Why I Started Going to Crossfit
It's 2:35 a.m. and I am up and at it, writing a blog entry before I leave for Crossfit at 4:30. Pretty much every morning, Monday through Friday, I get up, pour myself a cup of ambition, and head out the door to the 5:00 a.m. class at Slaton Kinesiology in Magnolia, AR. I'd been a runner most of my life--track in junior high and high school-- loved it, even though they had to time me with a calendar. Thereafter, I ran 5ks, 10ks, and half-marathons and, when I was 28, I ran a full marathon--26.2 glorious miles that hurt like hell. I did it for the t-shirt, not the glory, and I probably won't do it again though I've learned never to say never.
At any rate, by January, 2017, I'd become focused on horse showing and pretty much abandoned running and a regular regime of fitness. I decided I needed some structure in order to get back in the game because I could feel time ticking away and my body was beginning to feel old and tight. I wasn't overweight, but I felt less and less mobile. I had no intention of being one of those fifty year old women who pants when she walks up a flight of stairs. So, I joined a "box"--the weird and accurate term used to describe a Crossfit facility, most of which are surprisingly no-frills--and fell in love with an activity during which death seems imminent each and every day and after which I can't wait to go back for more.
But why, one might reasonably ask, would one do such a thing? Why not do something that does not make one feel regularly like she is going to meet her maker? Why not go among those in a traditional gym who read magazines on the treadmill while strolling at a leisurely pace before weighing and measuring their thighs and celebrating the loss or bemoaning the gain of inches? The answer, quite simply, is that Crossfit culture does not celebrate the appearance of a commitment to a healthy, functional body; it demands such a commitment and it makes space for each and every person's reasons for and ways of making it.

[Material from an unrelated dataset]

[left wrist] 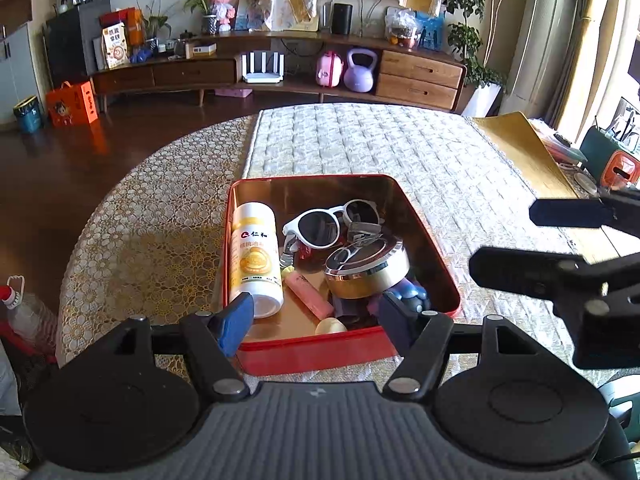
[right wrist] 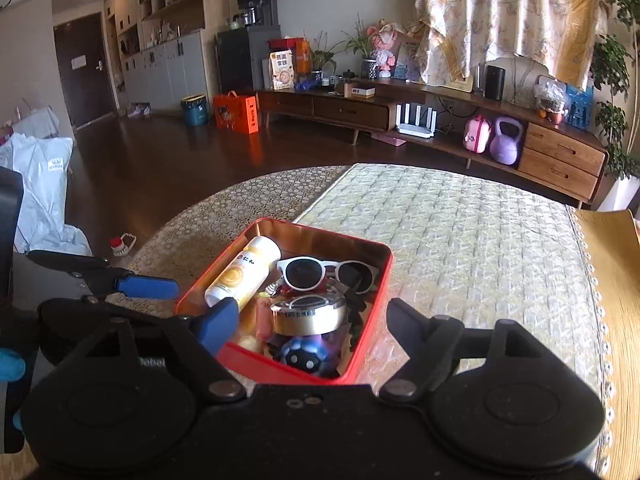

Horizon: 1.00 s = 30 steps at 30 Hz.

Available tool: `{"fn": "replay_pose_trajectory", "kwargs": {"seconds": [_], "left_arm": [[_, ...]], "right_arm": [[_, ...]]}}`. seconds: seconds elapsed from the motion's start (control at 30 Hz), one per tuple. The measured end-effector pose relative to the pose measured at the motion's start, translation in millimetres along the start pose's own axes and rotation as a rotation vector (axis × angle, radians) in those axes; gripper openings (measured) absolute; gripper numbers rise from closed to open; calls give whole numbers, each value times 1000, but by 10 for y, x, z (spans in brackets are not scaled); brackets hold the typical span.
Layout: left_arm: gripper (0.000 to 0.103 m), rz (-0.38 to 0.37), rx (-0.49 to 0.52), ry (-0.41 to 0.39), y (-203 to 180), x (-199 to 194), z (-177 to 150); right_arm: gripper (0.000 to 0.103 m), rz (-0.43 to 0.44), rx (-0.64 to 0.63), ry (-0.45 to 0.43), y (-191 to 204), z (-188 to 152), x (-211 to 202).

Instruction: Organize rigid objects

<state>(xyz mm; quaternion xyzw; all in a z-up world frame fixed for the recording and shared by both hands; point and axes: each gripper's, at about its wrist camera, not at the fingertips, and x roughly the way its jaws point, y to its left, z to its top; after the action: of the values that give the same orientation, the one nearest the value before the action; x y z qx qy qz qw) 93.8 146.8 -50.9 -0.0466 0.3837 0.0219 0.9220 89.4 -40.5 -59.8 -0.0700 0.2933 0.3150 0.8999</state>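
Desk: round desk (left wrist: 132,220) under a gold lace-pattern cloth, with a pale quilted mat (left wrist: 380,148) laid across its middle and a yellow mat (left wrist: 516,144) at the right edge.
Tin: red tin (left wrist: 344,354) stands on the desk where lace cloth and quilted mat meet, lid off, gold inside.
Contents: white bottle (left wrist: 256,256) lies along the tin's left wall; white sunglasses (left wrist: 328,224) lie toward the far side; a round gold-sided case (left wrist: 366,268) sits in the middle; a pink stick (left wrist: 308,290) lies beside the bottle; a purple toy (right wrist: 308,354) is at the near edge.
Left hand-held gripper (left wrist: 316,316): jaws apart, nothing between them, hanging over the tin's near edge.
Right hand-held gripper (right wrist: 312,320): jaws wide, holding nothing, over the tin's near corner.
Room: dark wood floor (right wrist: 160,160); a long low wooden sideboard (right wrist: 440,112) on the far wall with a purple kettlebell (right wrist: 506,140); an orange box (right wrist: 236,112) on the floor; a patterned cloth (right wrist: 500,12) hangs above.
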Motion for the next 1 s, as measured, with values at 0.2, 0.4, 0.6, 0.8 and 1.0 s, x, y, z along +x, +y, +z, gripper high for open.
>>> {"fn": "replay_pose_trajectory", "kwargs": {"seconds": [0.2,0.4,0.6,0.8,1.0], "left_arm": [[76,3,13,-48,-115,-235,-40],[83,-1,45,-90,-273,-448,-88],[90,-16,51,-114,-396,-600,-124],[101,-36,49,-135,-513,-725,-185],[101,-45,50,-154,-627,-866,-283]], "right_arm": [[90,23,37,-67,-49,-175,-308],[103,33,68,-153,-124,-323,-594],[103,23,128,-209,-243,-479,-785],[103,0,178,-248,-311,-627,-925],[103,-32,158,-262,-240,-745,-1018]]}}
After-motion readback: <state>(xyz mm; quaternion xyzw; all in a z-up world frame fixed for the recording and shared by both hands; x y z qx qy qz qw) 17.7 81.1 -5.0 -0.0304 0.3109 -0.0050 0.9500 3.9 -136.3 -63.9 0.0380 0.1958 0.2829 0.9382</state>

Why I Keep Going to Crossfit
I love Crossfit because there are no scales in sight. No one is obsessing over pounds and inches. No one is looking at the size of anyone else's thighs or booty unless maybe it is to praise or admire them. (One of my proudest moments was when Coach Carrie commented on how my butt was showing the effects of the workouts.) Crossfit is about functional fitness. It is about training our bodies to be able to do the things we want to do--play another sport, run around the playground with the kids, or being able to say "No thank you" at the feed store when the cashier asks if you need help loading the 50 lb bags of feed you've just purchased.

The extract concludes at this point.